EXERCISE GOAL
Only lines with the string "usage" should be returned from the data below.
*** DATA EXTRACTS ***
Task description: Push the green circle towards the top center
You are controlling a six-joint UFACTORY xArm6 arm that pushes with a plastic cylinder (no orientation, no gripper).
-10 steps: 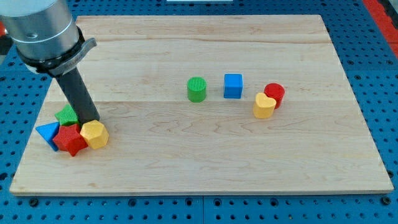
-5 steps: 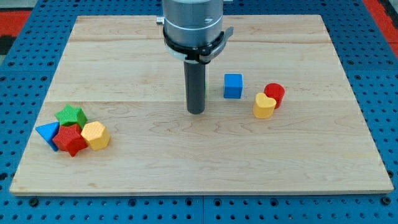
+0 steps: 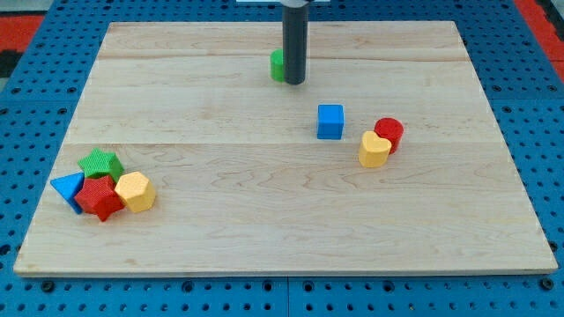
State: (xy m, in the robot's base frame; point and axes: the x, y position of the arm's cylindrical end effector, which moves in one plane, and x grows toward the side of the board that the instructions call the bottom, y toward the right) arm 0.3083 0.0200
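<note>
The green circle (image 3: 277,65) sits near the top centre of the wooden board (image 3: 282,202), mostly hidden behind my rod. Only its left edge shows. My tip (image 3: 294,82) rests on the board right against the circle's lower right side. The rod rises straight up out of the view's top.
A blue cube (image 3: 330,121), a red cylinder (image 3: 389,133) and a yellow heart (image 3: 374,150) lie right of centre. At the lower left a green star (image 3: 100,164), blue triangle (image 3: 67,187), red star (image 3: 100,197) and yellow hexagon (image 3: 135,191) cluster together.
My tip went from the lower-left cluster to below the green circle, then up the board. The green circle moved from the middle to near the top centre.
</note>
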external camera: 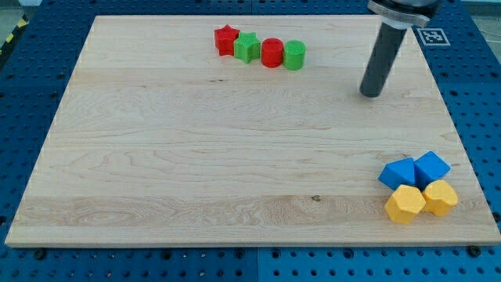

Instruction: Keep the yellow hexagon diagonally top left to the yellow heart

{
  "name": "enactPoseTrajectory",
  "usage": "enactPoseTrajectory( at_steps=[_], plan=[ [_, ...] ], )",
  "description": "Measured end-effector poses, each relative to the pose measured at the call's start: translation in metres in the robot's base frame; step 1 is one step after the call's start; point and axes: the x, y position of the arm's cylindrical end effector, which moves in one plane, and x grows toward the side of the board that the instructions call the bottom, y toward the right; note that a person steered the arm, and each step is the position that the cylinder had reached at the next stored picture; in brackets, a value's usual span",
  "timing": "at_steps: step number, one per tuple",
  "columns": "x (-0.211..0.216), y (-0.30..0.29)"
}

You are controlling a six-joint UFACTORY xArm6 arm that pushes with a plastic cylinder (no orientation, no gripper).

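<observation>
Two yellow blocks lie side by side near the board's bottom right corner. The left one looks like the hexagon and the right one looks like the heart. They touch, with the hexagon to the left of the heart and slightly lower. My tip rests on the board near the view's top right, far above both yellow blocks and touching no block.
Two blue blocks sit directly above the yellow pair and touch them. A row of a red star, green star, red cylinder and green cylinder lies at the top centre. The wooden board lies on a blue pegboard.
</observation>
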Motion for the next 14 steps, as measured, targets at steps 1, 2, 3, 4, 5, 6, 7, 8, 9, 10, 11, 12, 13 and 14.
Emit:
enactPoseTrajectory(
  at_steps=[1, 2, 3, 4, 5, 6, 7, 8, 9, 10, 11, 12, 13, 14],
  plan=[
    [0.022, 0.027],
    [0.047, 0.058],
    [0.075, 0.092],
    [0.106, 0.115],
    [0.145, 0.12],
    [0.175, 0.116],
    [0.176, 0.101],
    [0.176, 0.091],
    [0.176, 0.068],
    [0.18, 0.043],
    [0.186, 0.03],
    [0.19, 0.012],
    [0.193, 0.008],
    [0.21, 0.01]
  ],
)
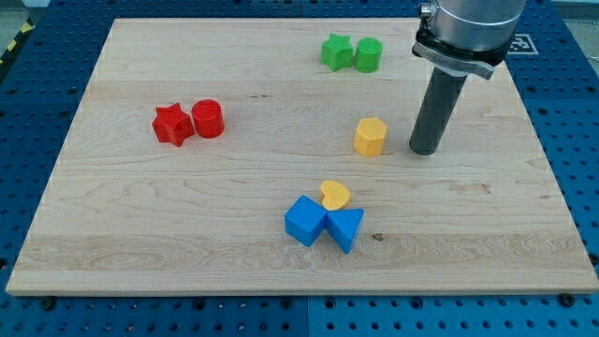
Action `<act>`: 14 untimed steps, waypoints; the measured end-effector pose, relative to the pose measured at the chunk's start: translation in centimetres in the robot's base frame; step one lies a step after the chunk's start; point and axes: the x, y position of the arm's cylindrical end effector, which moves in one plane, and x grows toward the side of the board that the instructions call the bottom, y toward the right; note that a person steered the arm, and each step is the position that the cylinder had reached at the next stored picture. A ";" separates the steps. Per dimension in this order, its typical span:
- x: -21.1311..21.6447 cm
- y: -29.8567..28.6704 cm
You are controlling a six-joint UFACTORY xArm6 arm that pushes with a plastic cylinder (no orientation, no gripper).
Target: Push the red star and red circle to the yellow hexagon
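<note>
The red star [172, 124] and the red circle [208, 119] sit side by side, touching, on the view's left of the wooden board. The yellow hexagon [371, 137] stands right of the board's centre. My tip [426, 150] rests on the board just right of the yellow hexagon, a small gap apart, and far from the red blocks.
A green star [337, 51] and a green circle [368, 55] sit together near the view's top. A yellow heart [335, 196], a blue cube [305, 222] and a blue triangle [344, 227] cluster below the hexagon. The board's [112, 234] edges meet a blue perforated table.
</note>
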 end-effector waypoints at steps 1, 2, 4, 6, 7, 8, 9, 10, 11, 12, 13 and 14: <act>0.0 -4.5; 0.1 -7.0; 0.5 -13.8; 3.0 -25.9; 1.6 -33.1; -2.6 -38.6; -3.7 -40.1; -3.7 -39.0; -3.7 -35.8; -3.7 -32.6; -3.7 -30.2; -3.7 -28.7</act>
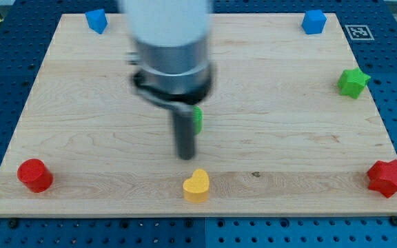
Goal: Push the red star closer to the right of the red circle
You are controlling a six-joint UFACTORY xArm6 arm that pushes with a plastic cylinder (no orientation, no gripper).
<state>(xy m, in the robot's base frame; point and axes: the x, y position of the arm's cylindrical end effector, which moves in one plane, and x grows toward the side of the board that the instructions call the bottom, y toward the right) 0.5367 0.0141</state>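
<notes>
Pale, matt wooden board [288, 138] with visible grain; the red star [387, 178] looks like smooth matt plastic.

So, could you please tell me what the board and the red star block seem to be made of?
The pale rectangular board looks like light unpainted wood with a matt finish: grain lines and a small dark knot show. The red star block has an even, opaque colour, possibly painted wood or plastic; I cannot tell which.

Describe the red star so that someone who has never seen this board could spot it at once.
Start at the wooden board and go to its corner at the view's bottom right. The red star sits there, right at the board's edge. The only other red block, the red circle, is a round cylinder in the opposite bottom corner, and the other star, the green star, sits above it along the right edge.
</notes>
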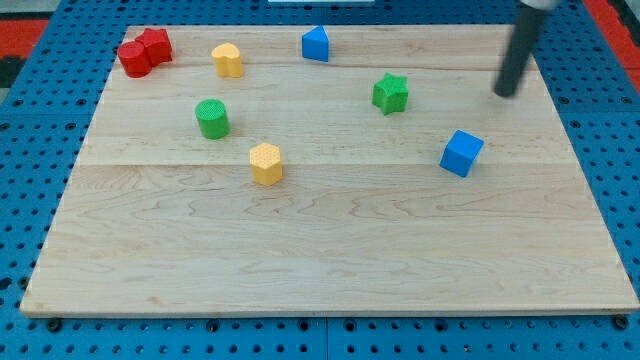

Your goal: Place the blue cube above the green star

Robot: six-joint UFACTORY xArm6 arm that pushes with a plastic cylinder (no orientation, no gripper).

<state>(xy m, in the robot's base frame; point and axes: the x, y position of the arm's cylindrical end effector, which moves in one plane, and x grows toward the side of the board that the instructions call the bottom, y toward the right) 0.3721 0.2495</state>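
Watching: blue cube (pixel 461 153), at view's lower right of green star (pixel 390 93).
Tip (pixel 507 93): up-right of cube, apart.
Claw: none fitted; cannot tell.
Risk: your off-centre push knocks star.

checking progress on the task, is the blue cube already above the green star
No, the blue cube sits lower in the view and to the right of the green star, with my tip farther right.
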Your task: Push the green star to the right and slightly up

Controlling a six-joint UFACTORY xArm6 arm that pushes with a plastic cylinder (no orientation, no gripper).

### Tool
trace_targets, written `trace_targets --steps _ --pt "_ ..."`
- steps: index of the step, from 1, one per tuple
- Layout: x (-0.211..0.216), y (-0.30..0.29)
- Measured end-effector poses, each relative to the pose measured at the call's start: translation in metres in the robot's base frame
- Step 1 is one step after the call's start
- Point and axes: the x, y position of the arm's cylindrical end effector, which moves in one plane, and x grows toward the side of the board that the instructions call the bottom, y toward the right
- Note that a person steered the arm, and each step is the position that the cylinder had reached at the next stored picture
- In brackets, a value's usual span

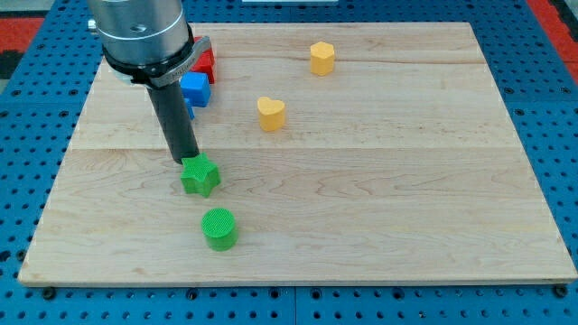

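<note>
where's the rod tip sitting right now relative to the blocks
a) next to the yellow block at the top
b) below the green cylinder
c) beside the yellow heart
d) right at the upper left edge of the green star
d: my tip sits at the upper left edge of the green star, well away from the yellow heart and above the green cylinder.

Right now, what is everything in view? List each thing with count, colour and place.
star: 1, green, left of centre
cylinder: 1, green, below the star
heart: 1, yellow, upper middle
yellow block: 1, yellow, near the view's top
blue block: 1, blue, upper left, partly hidden by the arm
red block: 1, red, above the blue block, mostly hidden
board: 1, pale wood
my tip: 1, dark, at the star's upper left edge
</note>
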Motion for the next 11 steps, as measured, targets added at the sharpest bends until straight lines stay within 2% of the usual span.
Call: trace_targets --steps 1,2,3,4,5,6,7,8,9,11 --pt "0.024 -0.045" --pt "0.045 -0.026" --pt "0.022 0.068" --pt "0.022 0.132" --pt "0.056 0.159" --pt "0.012 0.186" --pt "-0.002 0.233" --pt "0.044 0.217" --pt "0.044 0.175" --pt "0.007 0.15"
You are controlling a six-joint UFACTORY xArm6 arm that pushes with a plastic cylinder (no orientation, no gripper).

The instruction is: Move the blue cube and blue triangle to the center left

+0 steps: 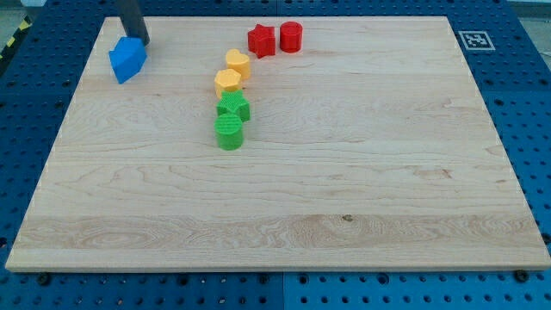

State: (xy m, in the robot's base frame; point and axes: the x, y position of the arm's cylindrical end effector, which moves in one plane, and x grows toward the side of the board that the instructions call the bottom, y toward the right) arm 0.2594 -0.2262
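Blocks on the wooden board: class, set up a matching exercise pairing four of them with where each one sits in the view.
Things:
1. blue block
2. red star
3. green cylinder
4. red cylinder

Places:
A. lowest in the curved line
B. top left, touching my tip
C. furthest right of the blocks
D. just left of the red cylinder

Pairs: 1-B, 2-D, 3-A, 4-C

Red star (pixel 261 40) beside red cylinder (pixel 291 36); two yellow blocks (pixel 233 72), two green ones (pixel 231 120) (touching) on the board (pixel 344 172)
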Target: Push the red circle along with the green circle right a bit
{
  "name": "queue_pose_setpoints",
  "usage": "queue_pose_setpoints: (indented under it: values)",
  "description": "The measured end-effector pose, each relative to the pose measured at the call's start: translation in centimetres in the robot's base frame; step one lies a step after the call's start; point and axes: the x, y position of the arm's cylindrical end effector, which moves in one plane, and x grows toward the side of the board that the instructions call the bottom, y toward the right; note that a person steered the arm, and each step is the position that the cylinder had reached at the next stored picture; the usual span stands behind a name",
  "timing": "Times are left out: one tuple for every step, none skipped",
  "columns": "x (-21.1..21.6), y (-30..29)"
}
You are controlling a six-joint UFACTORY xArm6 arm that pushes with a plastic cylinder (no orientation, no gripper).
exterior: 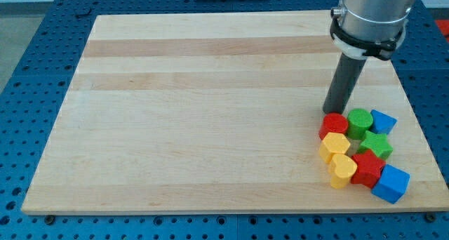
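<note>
One red circle (334,124) and one green circle (360,120), both short glossy cylinders, sit side by side and touching at the top of the cluster near the board's (210,114) right edge, and my tip (330,111) is planted just at the red circle's upper left; it's a bare rod, nothing to open or close. Packed around them I count two yellow blocks (334,146), (343,169), a green star (377,144), another red block (366,168) and two blue blocks (383,121), (391,183).

A pale wooden board (210,114) is laid on a blue perforated table (28,50). Near the board's lower right corner, a green star-like block (377,144), two yellow blocks (334,147) (343,170), a red block (367,168) and two blue blocks (383,121) (391,183) are clustered together, touching.
</note>
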Motion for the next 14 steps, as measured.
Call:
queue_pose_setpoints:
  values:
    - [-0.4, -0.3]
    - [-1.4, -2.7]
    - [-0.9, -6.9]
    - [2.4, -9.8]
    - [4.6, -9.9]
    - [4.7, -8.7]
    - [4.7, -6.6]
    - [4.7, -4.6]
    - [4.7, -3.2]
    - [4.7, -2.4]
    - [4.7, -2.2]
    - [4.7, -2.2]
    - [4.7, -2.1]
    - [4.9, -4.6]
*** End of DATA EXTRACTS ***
EXERCISE SOLUTION
  "usage": "enactPoseTrajectory( at_steps=[_], plan=[ [_, ...] ], )",
  "usage": "queue_pose_setpoints: (indented under it: values)",

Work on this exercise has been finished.